- **Work to complete**:
Search the data below for the string "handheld" and copy all lines where it shows up.

*** Opening Provided material ***

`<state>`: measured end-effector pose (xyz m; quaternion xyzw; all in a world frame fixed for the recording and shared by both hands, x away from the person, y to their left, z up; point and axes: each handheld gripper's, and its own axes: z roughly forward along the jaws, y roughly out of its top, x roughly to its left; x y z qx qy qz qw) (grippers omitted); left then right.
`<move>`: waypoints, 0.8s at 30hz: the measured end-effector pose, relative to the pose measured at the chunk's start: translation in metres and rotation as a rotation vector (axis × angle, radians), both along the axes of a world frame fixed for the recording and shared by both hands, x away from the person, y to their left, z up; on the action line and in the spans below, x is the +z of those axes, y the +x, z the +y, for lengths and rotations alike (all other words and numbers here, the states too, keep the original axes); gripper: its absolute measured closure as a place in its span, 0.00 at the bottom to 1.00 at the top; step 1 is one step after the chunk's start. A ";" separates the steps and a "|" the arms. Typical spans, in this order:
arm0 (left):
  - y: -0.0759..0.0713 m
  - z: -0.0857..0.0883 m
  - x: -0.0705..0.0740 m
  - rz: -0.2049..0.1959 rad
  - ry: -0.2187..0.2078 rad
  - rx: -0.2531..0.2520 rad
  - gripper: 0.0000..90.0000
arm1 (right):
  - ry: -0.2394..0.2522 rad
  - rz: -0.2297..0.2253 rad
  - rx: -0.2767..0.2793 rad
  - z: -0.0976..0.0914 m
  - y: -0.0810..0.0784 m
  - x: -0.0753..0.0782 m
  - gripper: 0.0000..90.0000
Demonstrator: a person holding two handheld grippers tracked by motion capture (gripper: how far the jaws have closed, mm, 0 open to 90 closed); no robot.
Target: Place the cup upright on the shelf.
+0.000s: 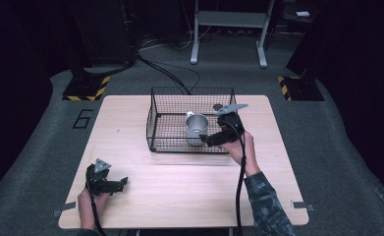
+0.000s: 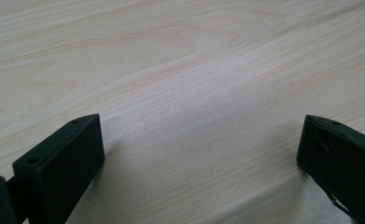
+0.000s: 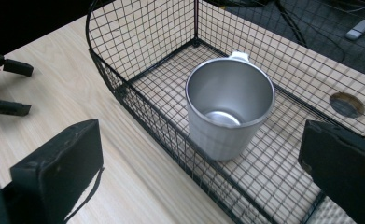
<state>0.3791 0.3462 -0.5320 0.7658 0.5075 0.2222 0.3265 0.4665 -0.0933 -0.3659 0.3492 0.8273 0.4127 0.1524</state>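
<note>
High view: metal cup [image 1: 196, 128] stands upright inside wire basket [image 1: 191, 119], near its front wall. Right gripper [image 1: 210, 139] hovers at that wall, jaws wide, empty. Left gripper [image 1: 122, 183] rests wide on counter [image 1: 179, 191], well clear of basket. Grasp not yet made.

- I see a light wooden desk [image 1: 145, 196] on grey carpet [image 1: 32, 147].
- A grey metal frame [image 1: 229, 19] stands behind it.
- Yellow-black striped bases [image 1: 86, 88] flank the dark room.
</note>
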 end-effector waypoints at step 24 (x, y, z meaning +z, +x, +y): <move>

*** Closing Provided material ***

- **Written answer**:
`<state>`: measured end-effector pose (xyz m; quaternion xyzw; all in a world frame fixed for the recording and shared by both hands, x away from the person, y to their left, z up; point and axes: each handheld gripper's, and its own axes: z roughly forward along the jaws, y roughly out of its top, x roughly to its left; x y z qx qy qz qw) (grippers omitted); left then right.
Demonstrator: a person holding two handheld grippers tracked by motion capture (gripper: how far the jaws have closed, mm, 0 open to 90 closed); no robot.

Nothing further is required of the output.